▸ Requirement
From the listing below, set down exactly the lines between the one holding "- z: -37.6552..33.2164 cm" and the one holding "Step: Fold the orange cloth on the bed", inclusive. No other line is wanted.

Dataset extract Block Start

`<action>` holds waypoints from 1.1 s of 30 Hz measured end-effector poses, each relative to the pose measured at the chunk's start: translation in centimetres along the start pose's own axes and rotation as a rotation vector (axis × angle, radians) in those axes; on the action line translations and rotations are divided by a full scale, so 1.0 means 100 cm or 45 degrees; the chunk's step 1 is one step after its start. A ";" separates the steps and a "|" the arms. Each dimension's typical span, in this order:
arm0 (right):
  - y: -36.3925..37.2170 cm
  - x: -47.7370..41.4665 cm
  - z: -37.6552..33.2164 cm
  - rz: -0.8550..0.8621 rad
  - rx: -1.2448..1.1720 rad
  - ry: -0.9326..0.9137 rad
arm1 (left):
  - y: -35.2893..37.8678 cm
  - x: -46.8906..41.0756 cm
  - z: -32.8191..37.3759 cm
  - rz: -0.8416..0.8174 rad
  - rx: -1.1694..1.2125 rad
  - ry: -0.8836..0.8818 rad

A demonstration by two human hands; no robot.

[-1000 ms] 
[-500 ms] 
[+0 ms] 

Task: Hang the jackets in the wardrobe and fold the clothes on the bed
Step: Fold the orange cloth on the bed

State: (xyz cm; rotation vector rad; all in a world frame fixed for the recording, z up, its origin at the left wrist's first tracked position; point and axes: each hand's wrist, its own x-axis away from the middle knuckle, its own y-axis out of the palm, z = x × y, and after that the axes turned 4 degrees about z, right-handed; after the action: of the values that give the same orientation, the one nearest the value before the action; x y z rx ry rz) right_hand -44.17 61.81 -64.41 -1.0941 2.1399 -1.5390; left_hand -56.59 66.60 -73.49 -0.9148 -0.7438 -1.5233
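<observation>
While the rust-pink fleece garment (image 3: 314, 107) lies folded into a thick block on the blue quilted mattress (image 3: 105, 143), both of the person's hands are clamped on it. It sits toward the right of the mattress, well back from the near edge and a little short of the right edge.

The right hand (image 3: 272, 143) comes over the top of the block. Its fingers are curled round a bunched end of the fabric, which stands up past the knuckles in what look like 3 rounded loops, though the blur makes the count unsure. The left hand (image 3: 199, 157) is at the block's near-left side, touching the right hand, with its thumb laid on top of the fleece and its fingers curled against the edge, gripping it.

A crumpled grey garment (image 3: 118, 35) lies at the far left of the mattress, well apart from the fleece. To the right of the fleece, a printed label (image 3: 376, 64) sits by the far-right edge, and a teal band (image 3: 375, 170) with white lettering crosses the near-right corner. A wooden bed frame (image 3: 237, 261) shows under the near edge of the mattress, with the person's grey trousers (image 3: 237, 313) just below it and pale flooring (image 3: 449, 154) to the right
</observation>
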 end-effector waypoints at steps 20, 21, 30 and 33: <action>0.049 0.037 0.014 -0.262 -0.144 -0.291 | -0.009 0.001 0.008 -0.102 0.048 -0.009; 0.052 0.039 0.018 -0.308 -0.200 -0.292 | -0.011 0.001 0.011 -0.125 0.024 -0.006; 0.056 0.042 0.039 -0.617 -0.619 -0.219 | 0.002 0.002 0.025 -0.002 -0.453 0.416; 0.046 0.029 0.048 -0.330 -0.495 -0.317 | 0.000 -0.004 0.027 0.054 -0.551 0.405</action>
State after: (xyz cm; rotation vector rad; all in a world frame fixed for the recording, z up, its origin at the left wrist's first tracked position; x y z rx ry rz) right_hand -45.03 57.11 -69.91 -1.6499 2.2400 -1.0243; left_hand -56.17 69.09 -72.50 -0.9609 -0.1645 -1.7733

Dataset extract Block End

▸ Answer below
  - z: -37.6552..33.2164 cm
  - rz: -0.8550..0.8621 rad
  - rx: -1.2448..1.1720 rad
  - ry: -0.9326..0.9137 rad
arm1 (left):
  - y: -35.2893..37.8678 cm
  - x: -46.8906..41.0756 cm
  - z: -32.8191..37.3759 cm
  - rz: -0.8416..0.8174 rad
  - rx: -1.1694..1.2125 rad
  - ry: -0.8836..0.8818 rad

A demonstration by two human hands; no robot.

[-1000 ms] 
[-500 ms] 
[+0 ms] 

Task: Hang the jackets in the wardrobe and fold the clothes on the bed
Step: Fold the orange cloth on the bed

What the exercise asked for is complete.